» EXERCISE BRIEF
Take the data below. Output it exactly from its first line through the line containing "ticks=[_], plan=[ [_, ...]".

» SOURCE RECORDS
____
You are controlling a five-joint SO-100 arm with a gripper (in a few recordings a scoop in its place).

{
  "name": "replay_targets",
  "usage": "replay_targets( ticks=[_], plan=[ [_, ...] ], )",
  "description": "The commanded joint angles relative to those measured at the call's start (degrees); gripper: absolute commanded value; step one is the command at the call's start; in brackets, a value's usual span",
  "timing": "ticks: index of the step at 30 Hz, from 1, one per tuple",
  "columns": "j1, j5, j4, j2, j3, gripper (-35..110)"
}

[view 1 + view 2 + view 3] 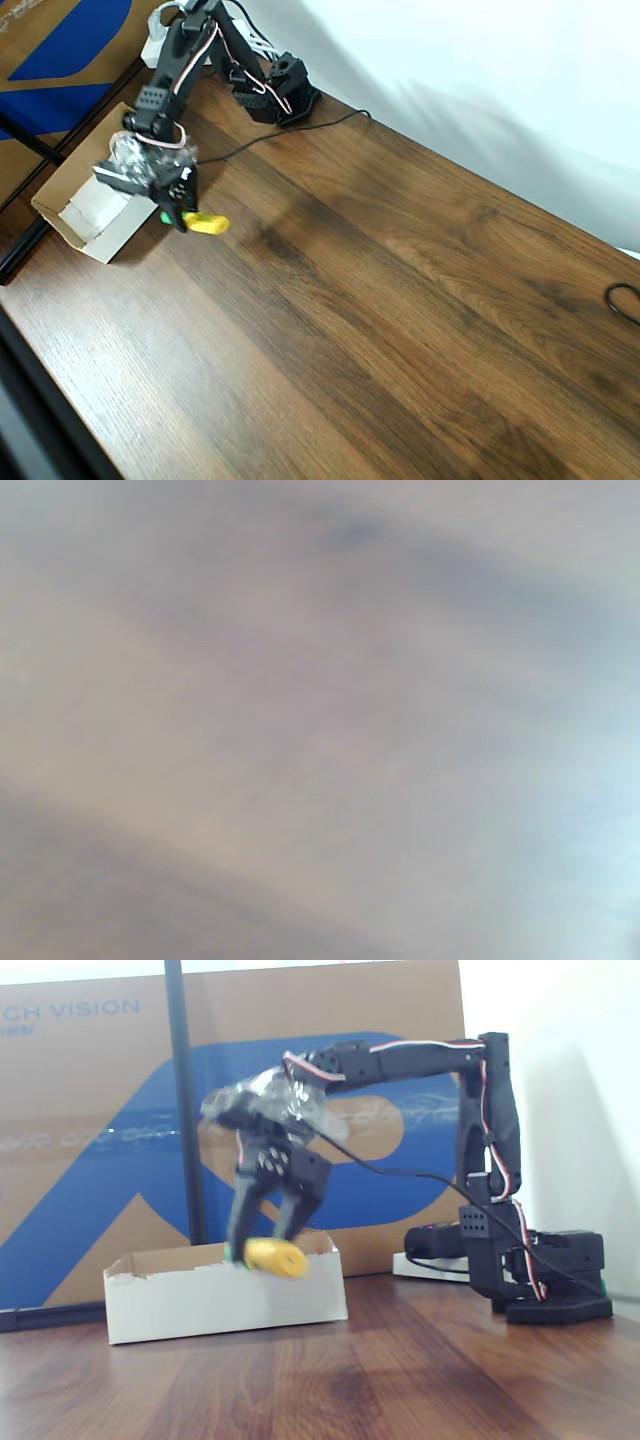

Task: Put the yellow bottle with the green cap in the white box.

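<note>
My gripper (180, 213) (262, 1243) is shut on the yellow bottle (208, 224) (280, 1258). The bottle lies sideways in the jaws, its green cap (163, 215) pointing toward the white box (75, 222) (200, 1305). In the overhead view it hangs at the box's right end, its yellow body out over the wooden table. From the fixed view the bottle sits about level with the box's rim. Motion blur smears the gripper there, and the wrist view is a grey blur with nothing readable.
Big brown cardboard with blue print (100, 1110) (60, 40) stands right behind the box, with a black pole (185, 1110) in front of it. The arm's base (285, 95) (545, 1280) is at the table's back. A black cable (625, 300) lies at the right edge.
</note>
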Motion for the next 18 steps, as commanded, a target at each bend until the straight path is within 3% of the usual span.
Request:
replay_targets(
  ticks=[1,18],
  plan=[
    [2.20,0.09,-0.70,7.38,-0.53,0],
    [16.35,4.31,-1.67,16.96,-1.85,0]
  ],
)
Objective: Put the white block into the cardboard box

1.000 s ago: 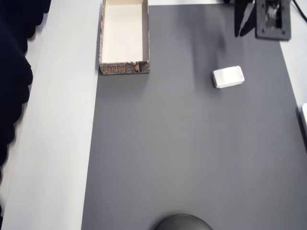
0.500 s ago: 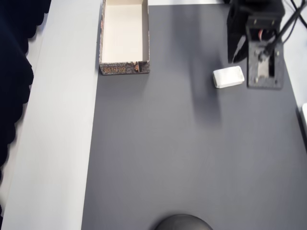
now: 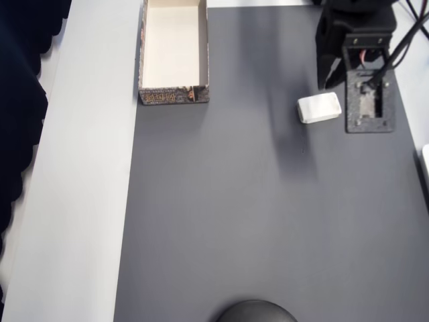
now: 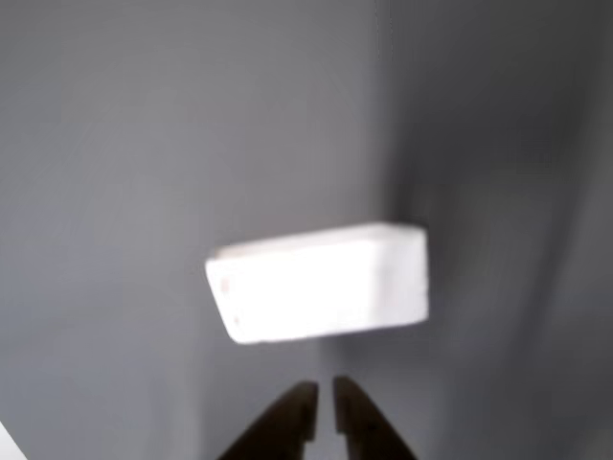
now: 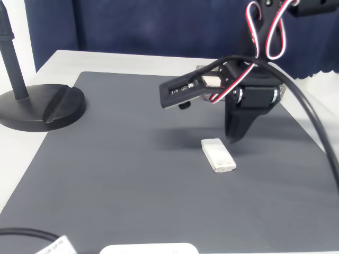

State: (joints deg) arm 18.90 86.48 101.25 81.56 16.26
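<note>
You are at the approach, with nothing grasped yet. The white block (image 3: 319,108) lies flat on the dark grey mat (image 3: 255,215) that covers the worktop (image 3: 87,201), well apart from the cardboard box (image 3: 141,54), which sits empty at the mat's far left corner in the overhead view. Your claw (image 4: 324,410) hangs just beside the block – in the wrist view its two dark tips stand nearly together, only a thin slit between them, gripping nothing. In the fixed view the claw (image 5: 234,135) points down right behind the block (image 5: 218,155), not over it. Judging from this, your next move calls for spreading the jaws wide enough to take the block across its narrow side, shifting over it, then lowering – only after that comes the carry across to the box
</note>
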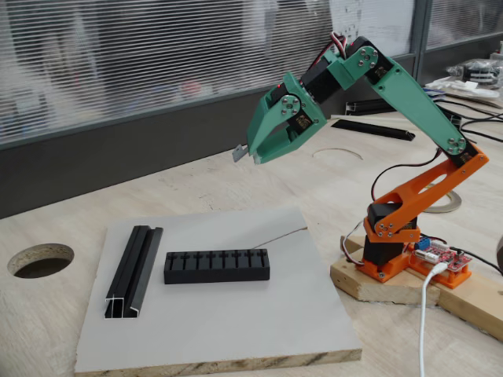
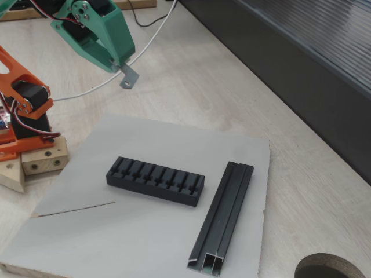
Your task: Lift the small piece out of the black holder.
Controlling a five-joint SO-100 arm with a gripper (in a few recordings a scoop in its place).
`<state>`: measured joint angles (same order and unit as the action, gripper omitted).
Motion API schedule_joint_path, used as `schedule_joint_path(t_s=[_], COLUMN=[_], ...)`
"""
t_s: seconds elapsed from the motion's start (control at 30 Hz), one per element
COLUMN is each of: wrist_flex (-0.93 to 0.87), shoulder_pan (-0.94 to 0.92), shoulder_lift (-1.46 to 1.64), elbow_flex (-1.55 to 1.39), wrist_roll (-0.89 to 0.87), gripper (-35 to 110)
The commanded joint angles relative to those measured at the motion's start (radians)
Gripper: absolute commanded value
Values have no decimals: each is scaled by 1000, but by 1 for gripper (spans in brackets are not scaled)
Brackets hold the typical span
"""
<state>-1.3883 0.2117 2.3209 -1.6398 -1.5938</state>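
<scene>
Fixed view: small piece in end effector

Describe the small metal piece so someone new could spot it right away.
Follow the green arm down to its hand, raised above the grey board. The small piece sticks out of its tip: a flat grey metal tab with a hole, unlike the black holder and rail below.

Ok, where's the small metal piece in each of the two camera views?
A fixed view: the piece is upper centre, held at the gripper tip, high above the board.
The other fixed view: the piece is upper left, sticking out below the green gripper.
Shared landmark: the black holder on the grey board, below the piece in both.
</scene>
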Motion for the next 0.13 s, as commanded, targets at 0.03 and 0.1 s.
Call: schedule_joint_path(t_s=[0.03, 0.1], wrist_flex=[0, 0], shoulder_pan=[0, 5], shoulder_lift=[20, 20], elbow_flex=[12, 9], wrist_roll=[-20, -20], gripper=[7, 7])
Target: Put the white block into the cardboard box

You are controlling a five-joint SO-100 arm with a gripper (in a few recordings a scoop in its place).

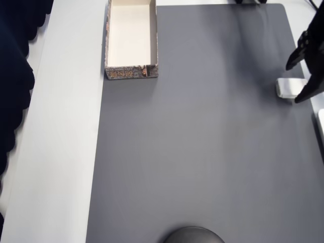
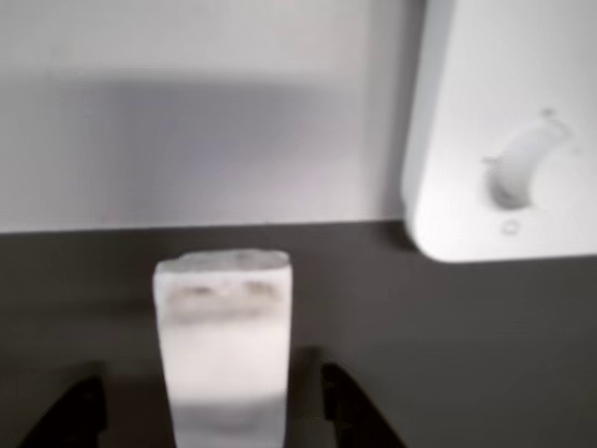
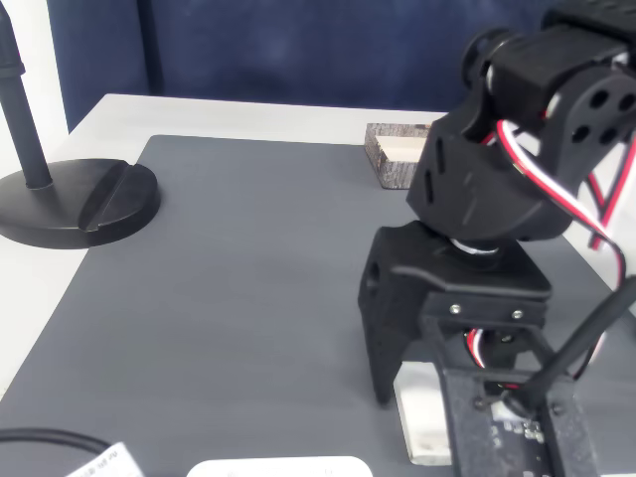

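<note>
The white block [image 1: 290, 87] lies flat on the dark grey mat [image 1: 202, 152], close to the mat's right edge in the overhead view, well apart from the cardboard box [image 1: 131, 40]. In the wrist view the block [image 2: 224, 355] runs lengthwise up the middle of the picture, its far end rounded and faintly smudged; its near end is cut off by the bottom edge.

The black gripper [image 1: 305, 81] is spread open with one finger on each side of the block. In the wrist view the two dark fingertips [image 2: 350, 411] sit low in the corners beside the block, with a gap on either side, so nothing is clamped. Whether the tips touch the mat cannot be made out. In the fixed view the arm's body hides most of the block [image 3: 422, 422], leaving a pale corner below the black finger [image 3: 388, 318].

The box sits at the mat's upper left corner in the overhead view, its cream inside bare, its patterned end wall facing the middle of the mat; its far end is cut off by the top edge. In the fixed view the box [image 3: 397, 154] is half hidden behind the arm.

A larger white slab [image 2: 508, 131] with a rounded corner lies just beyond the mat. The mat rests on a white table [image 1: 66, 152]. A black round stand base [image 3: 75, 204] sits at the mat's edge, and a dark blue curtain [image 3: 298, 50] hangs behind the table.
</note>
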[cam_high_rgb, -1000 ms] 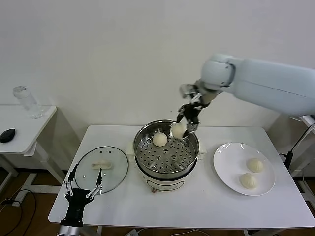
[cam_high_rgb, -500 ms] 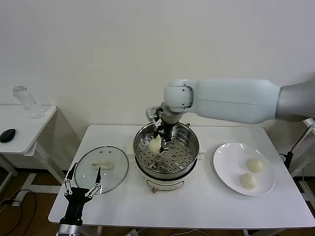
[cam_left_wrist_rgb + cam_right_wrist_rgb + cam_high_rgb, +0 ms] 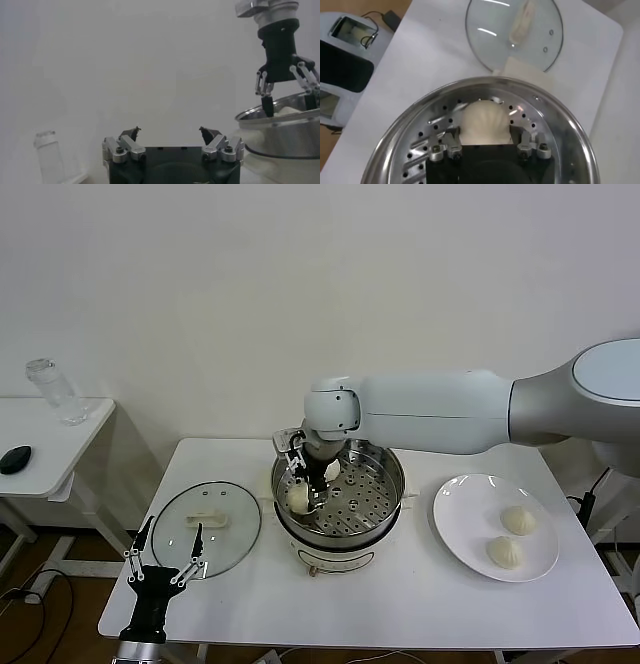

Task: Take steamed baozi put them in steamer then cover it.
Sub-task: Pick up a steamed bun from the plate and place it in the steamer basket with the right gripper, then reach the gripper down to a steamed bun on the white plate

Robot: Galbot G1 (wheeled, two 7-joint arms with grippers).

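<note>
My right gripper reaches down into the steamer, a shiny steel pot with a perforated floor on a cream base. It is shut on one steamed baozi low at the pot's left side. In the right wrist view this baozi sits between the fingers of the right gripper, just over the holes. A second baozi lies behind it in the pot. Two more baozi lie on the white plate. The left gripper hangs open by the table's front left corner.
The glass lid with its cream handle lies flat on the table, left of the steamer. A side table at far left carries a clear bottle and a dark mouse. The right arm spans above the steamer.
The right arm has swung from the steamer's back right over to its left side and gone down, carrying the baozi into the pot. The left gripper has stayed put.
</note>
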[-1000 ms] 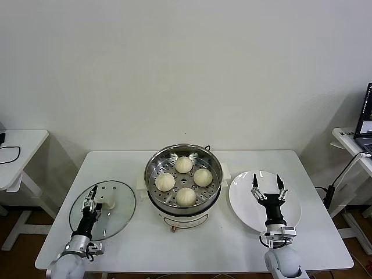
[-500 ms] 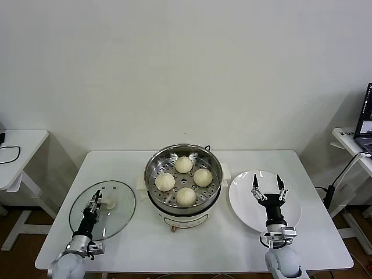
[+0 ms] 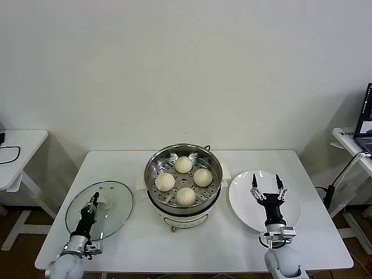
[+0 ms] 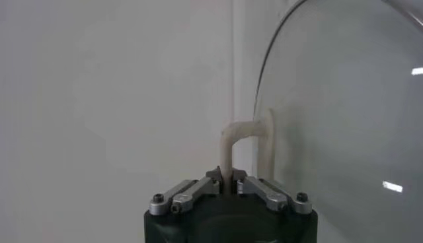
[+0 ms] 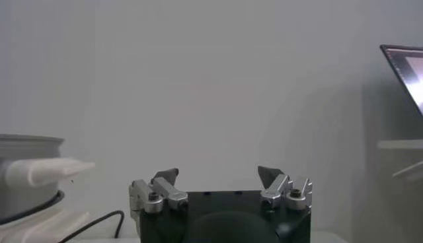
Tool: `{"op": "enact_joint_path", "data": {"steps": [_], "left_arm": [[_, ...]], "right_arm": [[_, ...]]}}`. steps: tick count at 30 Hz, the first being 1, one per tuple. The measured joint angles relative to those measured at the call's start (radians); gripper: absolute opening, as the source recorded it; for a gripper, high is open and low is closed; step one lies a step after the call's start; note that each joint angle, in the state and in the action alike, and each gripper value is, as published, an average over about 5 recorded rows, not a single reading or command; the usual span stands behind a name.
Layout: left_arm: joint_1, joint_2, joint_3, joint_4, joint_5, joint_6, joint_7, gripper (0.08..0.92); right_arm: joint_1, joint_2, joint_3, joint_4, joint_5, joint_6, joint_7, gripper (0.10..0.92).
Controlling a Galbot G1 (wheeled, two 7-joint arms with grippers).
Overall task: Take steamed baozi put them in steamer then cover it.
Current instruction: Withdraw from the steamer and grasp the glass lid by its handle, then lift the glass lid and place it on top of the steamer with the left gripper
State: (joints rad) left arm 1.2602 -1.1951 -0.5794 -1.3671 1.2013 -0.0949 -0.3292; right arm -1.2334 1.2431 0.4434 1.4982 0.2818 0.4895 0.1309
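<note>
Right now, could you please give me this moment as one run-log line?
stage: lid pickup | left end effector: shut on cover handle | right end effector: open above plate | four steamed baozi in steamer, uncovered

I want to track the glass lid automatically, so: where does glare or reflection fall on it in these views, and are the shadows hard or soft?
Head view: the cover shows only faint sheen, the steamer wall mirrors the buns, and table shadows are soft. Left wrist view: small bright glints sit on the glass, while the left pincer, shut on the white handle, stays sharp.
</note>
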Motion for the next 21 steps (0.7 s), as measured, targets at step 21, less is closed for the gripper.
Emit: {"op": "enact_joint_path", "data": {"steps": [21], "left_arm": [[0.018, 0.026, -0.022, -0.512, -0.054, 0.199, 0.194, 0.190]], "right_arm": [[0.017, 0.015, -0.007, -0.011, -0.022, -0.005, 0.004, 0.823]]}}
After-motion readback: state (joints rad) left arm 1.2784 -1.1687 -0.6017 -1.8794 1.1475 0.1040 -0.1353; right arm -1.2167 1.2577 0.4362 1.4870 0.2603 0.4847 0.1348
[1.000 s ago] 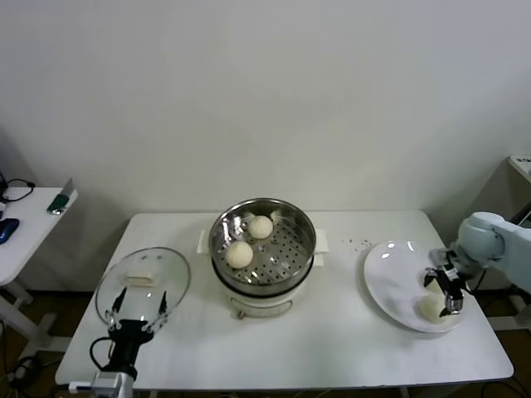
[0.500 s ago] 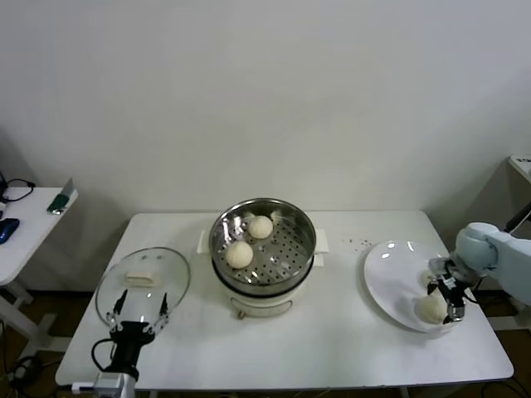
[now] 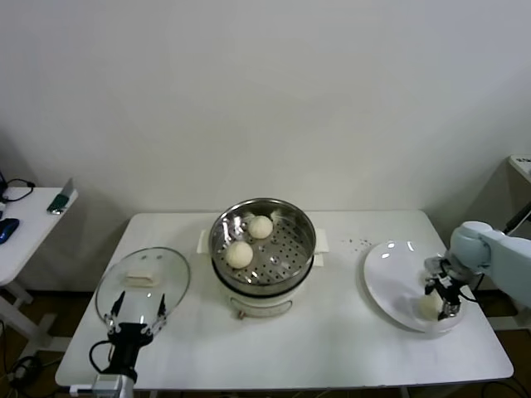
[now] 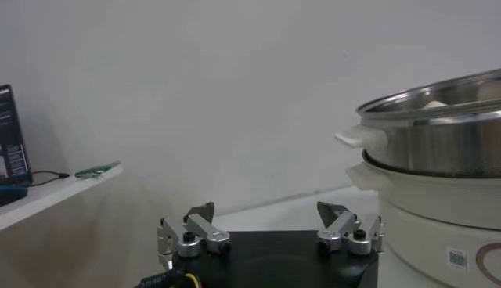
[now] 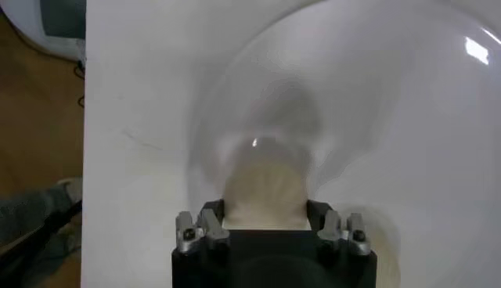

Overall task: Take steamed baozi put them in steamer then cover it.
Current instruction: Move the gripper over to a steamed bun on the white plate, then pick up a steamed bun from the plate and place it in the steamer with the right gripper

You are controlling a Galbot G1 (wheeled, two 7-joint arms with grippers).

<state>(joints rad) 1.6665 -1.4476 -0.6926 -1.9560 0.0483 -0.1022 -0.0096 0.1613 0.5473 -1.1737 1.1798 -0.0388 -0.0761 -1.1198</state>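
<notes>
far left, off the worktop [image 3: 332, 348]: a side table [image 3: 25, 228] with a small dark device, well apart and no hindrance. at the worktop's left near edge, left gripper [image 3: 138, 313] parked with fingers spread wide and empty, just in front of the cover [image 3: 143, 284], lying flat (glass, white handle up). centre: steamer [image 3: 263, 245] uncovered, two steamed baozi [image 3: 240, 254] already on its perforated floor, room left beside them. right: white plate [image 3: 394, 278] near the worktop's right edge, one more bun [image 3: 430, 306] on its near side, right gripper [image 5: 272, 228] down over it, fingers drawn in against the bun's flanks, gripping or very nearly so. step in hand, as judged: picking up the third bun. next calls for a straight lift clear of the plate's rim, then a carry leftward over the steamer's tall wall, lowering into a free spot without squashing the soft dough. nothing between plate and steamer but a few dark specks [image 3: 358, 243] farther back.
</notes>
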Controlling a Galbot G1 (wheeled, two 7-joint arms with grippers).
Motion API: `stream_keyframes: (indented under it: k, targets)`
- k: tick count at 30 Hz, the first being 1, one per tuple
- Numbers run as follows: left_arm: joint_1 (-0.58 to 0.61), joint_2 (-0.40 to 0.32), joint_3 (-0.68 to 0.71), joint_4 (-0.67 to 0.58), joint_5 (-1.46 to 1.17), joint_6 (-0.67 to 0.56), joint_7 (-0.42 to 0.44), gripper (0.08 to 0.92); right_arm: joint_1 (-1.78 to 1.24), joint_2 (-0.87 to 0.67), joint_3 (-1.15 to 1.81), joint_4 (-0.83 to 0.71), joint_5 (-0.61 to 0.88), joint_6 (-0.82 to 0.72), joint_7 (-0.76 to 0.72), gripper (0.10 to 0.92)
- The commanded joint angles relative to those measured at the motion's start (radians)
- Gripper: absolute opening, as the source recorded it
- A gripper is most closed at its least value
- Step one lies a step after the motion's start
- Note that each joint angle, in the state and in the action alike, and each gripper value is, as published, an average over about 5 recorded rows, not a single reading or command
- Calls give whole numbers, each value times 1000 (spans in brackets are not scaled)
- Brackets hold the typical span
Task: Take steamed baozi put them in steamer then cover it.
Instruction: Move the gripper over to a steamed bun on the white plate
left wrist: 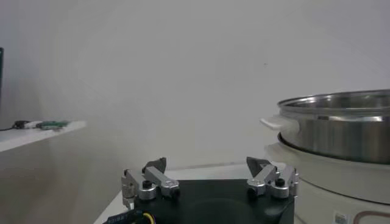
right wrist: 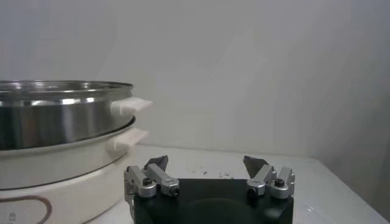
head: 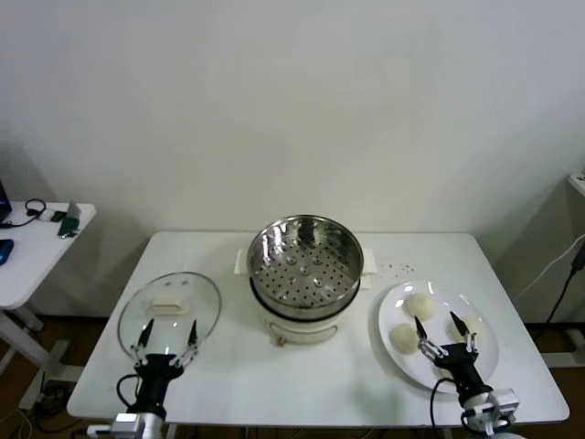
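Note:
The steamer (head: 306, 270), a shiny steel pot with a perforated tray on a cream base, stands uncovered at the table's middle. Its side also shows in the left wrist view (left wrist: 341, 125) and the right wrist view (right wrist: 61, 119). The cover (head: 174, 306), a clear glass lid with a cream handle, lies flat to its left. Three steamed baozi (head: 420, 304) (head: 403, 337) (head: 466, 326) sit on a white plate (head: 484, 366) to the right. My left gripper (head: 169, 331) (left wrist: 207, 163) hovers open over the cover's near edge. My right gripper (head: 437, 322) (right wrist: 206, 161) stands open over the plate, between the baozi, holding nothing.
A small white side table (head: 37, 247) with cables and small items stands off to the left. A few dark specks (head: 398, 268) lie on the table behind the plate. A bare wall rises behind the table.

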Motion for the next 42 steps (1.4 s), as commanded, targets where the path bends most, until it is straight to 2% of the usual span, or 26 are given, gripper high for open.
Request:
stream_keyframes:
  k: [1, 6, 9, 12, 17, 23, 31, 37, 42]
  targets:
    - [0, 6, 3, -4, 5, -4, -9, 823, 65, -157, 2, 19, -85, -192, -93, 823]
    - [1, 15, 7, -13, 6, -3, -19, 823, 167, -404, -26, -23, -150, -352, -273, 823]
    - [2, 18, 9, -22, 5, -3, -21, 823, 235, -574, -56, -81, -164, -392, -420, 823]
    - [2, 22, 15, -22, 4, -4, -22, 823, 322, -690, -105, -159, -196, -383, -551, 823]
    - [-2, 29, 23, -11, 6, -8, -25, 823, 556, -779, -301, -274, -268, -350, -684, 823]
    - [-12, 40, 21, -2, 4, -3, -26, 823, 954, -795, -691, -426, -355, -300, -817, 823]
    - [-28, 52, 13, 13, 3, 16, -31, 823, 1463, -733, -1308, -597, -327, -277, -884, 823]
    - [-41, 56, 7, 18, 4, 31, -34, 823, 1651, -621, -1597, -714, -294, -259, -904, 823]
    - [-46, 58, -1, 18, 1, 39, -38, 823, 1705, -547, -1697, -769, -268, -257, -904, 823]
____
» SOLVED PROBLEM
You are controlling a five-joint SO-100 arm with a gripper (in a few recordings a scoop in its place).

{
  "name": "replay_targets",
  "usage": "replay_targets( ticks=[_], plan=[ [_, ...] ], )",

This answer is now complete.